Your answer should restate each line of the data below word for word.

**** DATA SECTION ****

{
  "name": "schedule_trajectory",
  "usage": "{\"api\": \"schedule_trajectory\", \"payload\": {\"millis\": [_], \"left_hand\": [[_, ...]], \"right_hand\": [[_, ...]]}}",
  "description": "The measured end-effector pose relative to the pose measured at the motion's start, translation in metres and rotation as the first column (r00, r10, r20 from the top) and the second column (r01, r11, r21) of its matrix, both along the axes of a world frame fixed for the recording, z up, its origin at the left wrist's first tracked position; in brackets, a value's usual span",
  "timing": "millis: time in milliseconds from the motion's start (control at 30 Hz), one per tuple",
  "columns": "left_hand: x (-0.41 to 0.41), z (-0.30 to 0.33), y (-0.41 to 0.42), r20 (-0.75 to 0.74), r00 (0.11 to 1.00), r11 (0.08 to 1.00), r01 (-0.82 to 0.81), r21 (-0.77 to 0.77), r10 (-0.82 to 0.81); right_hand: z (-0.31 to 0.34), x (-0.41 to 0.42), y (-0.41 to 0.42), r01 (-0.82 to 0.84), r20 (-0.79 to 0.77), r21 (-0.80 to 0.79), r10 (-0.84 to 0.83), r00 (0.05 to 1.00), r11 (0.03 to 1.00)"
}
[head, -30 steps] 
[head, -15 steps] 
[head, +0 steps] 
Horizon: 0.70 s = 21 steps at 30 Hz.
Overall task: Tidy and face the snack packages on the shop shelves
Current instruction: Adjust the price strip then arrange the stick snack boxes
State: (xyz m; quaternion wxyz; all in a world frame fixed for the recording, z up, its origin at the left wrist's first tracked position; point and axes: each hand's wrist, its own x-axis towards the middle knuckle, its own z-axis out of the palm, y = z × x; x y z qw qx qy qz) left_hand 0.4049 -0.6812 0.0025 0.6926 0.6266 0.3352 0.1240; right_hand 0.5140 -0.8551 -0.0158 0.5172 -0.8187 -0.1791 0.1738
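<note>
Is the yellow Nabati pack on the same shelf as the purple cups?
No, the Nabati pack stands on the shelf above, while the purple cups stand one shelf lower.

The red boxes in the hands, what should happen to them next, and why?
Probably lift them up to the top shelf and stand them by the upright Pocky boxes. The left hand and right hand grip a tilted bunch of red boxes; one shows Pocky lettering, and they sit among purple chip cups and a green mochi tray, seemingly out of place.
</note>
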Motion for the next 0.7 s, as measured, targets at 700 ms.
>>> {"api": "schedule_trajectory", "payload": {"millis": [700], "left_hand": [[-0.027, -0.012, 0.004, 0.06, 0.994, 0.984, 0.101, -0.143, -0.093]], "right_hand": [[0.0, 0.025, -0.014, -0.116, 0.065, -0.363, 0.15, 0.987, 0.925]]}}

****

> [FINISHED EXERCISE]
{
  "name": "schedule_trajectory",
  "usage": "{\"api\": \"schedule_trajectory\", \"payload\": {\"millis\": [_], \"left_hand\": [[_, ...]], \"right_hand\": [[_, ...]]}}",
  "description": "The measured end-effector pose relative to the pose measured at the motion's start, translation in metres and rotation as the first column (r00, r10, r20 from the top) and the second column (r01, r11, r21) of its matrix, both along the axes of a world frame fixed for the recording, z up, its origin at the left wrist's first tracked position; in brackets, a value's usual span",
  "timing": "millis: time in milliseconds from the motion's start (control at 30 Hz), one per tuple",
  "columns": "left_hand: x (-0.41 to 0.41), z (-0.30 to 0.33), y (-0.41 to 0.42), r20 (-0.75 to 0.74), r00 (0.11 to 1.00), r11 (0.08 to 1.00), r01 (-0.82 to 0.81), r21 (-0.77 to 0.77), r10 (-0.82 to 0.81); right_hand: z (-0.31 to 0.34), x (-0.41 to 0.42), y (-0.41 to 0.42), r01 (-0.82 to 0.84), r20 (-0.79 to 0.77), r21 (-0.80 to 0.79), r10 (-0.84 to 0.83), r00 (0.05 to 1.00), r11 (0.03 to 1.00)"
}
[head, -30 steps] 
[head, -15 steps] 
[head, +0 steps] 
Horizon: 0.70 s = 21 steps at 30 Hz.
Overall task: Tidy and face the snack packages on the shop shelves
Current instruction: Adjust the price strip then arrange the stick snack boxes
State: (xyz m; quaternion wxyz; all in a world frame fixed for the recording, z up, its origin at the left wrist's first tracked position; point and axes: each hand's wrist, its own x-axis towards the middle knuckle, its own z-axis out of the palm, y = z × x; x y z qw qx qy qz) left_hand 0.4049 -0.6812 0.0025 0.6926 0.6266 0.3352 0.1240; right_hand 0.5140 -0.8551 -0.0158 0.5172 -0.8187 -0.1791 0.1738
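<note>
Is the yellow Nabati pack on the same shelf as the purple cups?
No, the Nabati pack stands on the shelf above, while the purple cups stand one shelf lower.

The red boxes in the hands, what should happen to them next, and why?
Probably lift them up to the top shelf and stand them by the upright Pocky boxes. The left hand and right hand grip a tilted bunch of red boxes; one shows Pocky lettering, and they sit among purple chip cups and a green mochi tray, seemingly out of place.
</note>
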Motion for the next 0.7 s, as measured, targets at 700 ms.
>>> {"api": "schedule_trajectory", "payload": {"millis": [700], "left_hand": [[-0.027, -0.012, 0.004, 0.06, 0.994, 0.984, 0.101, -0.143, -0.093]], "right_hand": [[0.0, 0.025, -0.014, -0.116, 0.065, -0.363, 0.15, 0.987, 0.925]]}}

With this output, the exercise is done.